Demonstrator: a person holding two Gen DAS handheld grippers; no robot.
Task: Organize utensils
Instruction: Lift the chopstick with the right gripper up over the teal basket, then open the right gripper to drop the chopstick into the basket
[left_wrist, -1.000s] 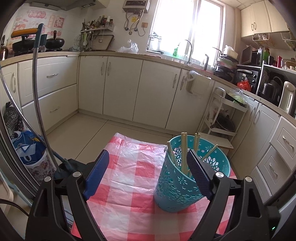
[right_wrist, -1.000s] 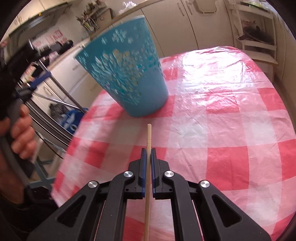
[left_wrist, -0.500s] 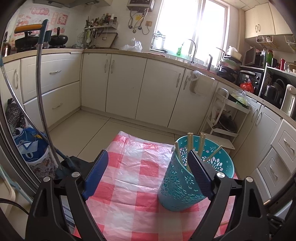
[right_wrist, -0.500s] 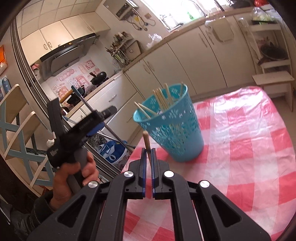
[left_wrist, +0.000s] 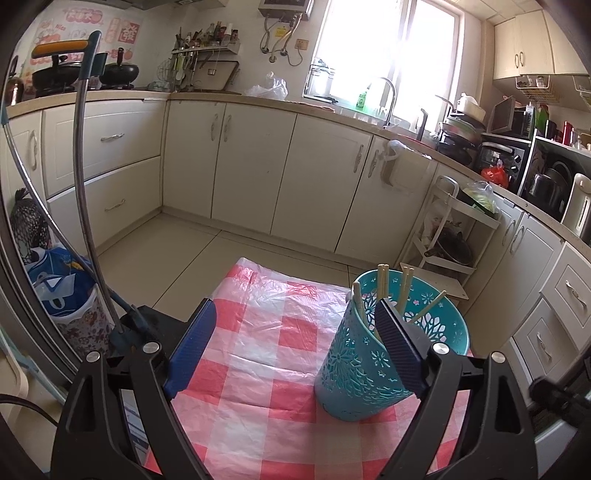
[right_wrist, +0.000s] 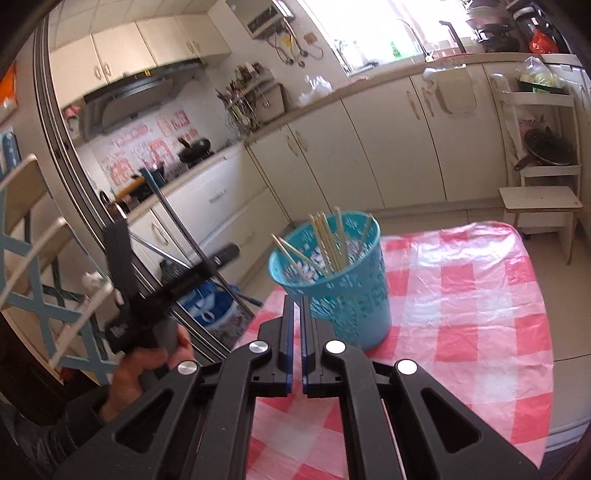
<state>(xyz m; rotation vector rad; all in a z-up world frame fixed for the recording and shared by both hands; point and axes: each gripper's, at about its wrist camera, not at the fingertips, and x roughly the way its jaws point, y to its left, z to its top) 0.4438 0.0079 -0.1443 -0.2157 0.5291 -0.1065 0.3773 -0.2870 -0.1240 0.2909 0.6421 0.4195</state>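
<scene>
In the left wrist view, a blue bag sits on the floor at the far left, beside two bent metal poles. Next comes the left claw, its jaws spread wide with nothing between them but the red and white checked cloth that covers the surface. Right of the middle stands the teal basket, upright on the cloth. The claw's right-hand finger crosses in front of the basket's near rim; whether it touches the basket cannot be told. Several pale chopsticks stand in the basket, leaning at different angles with their ends above the rim.

In the right wrist view, a hand at the far left grips the handle of the left claw, which hangs over the left edge of the surface. In the middle is the right claw, raised above the cloth, its jaws closed to a thin slit; whether anything is pinched there cannot be told. Just past its tips stands the basket with the chopsticks fanned out inside. To the right the cloth lies bare, and beyond the far corner a small white stool stands on the floor.
</scene>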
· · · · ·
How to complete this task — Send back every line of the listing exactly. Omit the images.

Solution for this problem —
Demonstrator: a person holding two Gen DAS handheld grippers; no robot.
Task: Organize utensils
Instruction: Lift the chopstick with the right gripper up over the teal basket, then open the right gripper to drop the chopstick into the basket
[left_wrist, -1.000s] 
[right_wrist, -1.000s] 
[left_wrist, -0.500s] 
[right_wrist, -0.500s] 
[left_wrist, +0.000s] 
[right_wrist, +0.000s] 
<state>(xyz m; rotation vector rad; all in a z-up world frame fixed for the recording and shared by both hands; point and axes: each gripper's, at about its wrist camera, not at the fingertips, and x roughly the way its jaws point, y to its left, z to its top) 0.4438 0.0079 -0.1443 -0.2157 0.5291 -0.1065 0.3773 -0.2870 -0.1240 0.2909 0.6421 0.4195</state>
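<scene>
In the left wrist view, a blue bag sits on the floor at the far left, beside two bent metal poles. Next comes the left claw, its jaws spread wide with nothing between them but the red and white checked cloth that covers the surface. Right of the middle stands the teal basket, upright on the cloth. The claw's right-hand finger crosses in front of the basket's near rim; whether it touches the basket cannot be told. Several pale chopsticks stand in the basket, leaning at different angles with their ends above the rim.

In the right wrist view, a hand at the far left grips the handle of the left claw, which hangs over the left edge of the surface. In the middle is the right claw, raised above the cloth, its jaws closed to a thin slit; whether anything is pinched there cannot be told. Just past its tips stands the basket with the chopsticks fanned out inside. To the right the cloth lies bare, and beyond the far corner a small white stool stands on the floor.
</scene>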

This answer is complete.